A health savings account (HSA) is paired with a high deductible health plan. Each year you elect how much to save from pre-tax dollars up to a certain limit, established by the IRS. In 2012 you can save up to $3,100 for yourself or $6,250 for a family in an HSA. Any money you don’t use one year rolls over to the next and earns interest. The account is portable – you keep the money, even if you change jobs or health plans. Before age 65, you can spend the money only on medical expenses, or you pay income taxes, plus a 10 per cent penalty, on withdrawals.
A health reimbursement arrangement (HRA) reimburses you for qualified medical expenses up to a certain limit. The employer contributes to and owns the account, and unused money can roll over to the next year.
How can I judge the quality of competing health insurance plans?

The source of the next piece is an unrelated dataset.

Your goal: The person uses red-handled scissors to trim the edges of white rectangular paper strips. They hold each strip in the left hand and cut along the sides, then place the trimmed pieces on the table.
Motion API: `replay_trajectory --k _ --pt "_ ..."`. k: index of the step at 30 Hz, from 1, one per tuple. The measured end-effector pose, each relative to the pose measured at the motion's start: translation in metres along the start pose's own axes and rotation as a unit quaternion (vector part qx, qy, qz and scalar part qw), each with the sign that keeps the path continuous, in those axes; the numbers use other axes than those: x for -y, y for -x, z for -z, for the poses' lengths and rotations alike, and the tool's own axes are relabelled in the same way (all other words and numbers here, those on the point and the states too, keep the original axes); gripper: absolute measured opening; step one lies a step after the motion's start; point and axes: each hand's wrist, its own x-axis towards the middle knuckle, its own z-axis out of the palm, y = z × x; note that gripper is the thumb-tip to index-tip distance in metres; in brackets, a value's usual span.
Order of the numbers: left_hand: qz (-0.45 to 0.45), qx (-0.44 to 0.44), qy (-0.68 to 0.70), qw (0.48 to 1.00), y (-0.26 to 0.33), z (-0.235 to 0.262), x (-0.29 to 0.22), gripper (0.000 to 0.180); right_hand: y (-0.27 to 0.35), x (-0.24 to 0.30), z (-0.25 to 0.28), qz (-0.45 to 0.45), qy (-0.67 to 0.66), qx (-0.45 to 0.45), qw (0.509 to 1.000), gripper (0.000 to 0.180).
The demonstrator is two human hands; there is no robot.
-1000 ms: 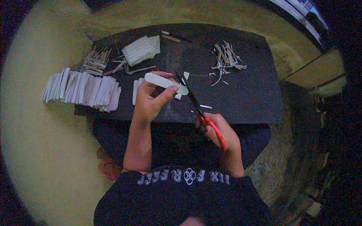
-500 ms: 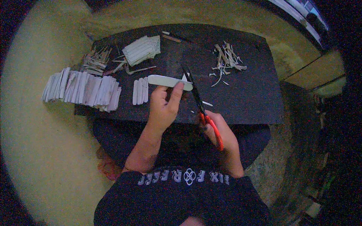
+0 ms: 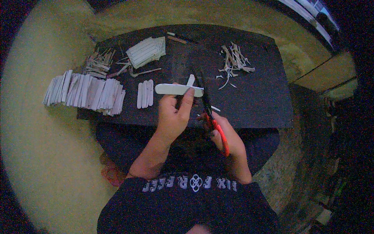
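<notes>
My left hand (image 3: 174, 113) pinches a flat white strip (image 3: 171, 89) with a rounded left end, held level above the dark table. A narrow white sliver (image 3: 191, 80) sticks up behind its right part. My right hand (image 3: 230, 136) is closed around scissors (image 3: 219, 132) with orange-red handles and dark blades. The blades point away from me, right at the strip's right end. How far apart they are is hard to see in the dim light. A small white offcut (image 3: 215, 109) shows beside the scissors.
On the dark table (image 3: 257, 101), a long row of whitish strips (image 3: 85, 91) lies left, several rounded strips (image 3: 145, 94) nearer the middle. Behind are brownish thin pieces (image 3: 99, 62), a stack of pale lined pieces (image 3: 144, 52) and a pen (image 3: 183, 37). Curled scraps (image 3: 235, 60) lie right.
My left hand and the white strip have shifted slightly right and toward me. The scissor blades have swung a little to the right, and the sliver behind the strip shows more.
</notes>
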Motion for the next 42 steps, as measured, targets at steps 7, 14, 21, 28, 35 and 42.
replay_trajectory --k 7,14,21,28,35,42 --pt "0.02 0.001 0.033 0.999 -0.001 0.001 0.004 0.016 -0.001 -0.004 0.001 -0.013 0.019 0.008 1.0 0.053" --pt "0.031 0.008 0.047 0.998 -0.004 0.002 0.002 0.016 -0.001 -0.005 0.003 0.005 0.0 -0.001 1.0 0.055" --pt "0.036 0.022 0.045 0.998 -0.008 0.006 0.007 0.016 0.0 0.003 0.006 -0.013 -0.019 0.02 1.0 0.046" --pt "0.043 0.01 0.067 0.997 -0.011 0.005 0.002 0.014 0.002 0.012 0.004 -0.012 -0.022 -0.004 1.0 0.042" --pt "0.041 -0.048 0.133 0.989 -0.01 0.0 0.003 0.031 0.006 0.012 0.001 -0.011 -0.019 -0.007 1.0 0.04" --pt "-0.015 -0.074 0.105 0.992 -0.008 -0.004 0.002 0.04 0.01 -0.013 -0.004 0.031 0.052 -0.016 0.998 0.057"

The most important factors are usually price and whether the family’s doctors participate in the plan’s network (if there is a network). However, there are other criteria to use.
Accreditation groups, such as the National Committee for Quality Assurance, measure plans using a variety of quality standards. Ratings companies, such as Standard and Poor’s, A.M. Best and Moody’s, give you a picture of a health insurer’s financial strength. “Report cards” published by consumer groups, independent websites, and your state insurance department are good sources of consumer-satisfaction ratings. Here’s how to judge the quality of a health plan.
Who can help me if I have questions?
Your employer’s human resources director or benefits administrator as well as insurance company customer service departments can answer most of your questions.
What about life insurance through work?
The open enrollment period is also your opportunity to add group life insurance to your benefits. Group life is the cheapest way to secure life insurance, but a group policy typically provides only a small death benefit, and the coverage disappears if you leave or lose your job. That’s why it’s best to view group life insurance as supplement coverage to life insurance that you buy on your own.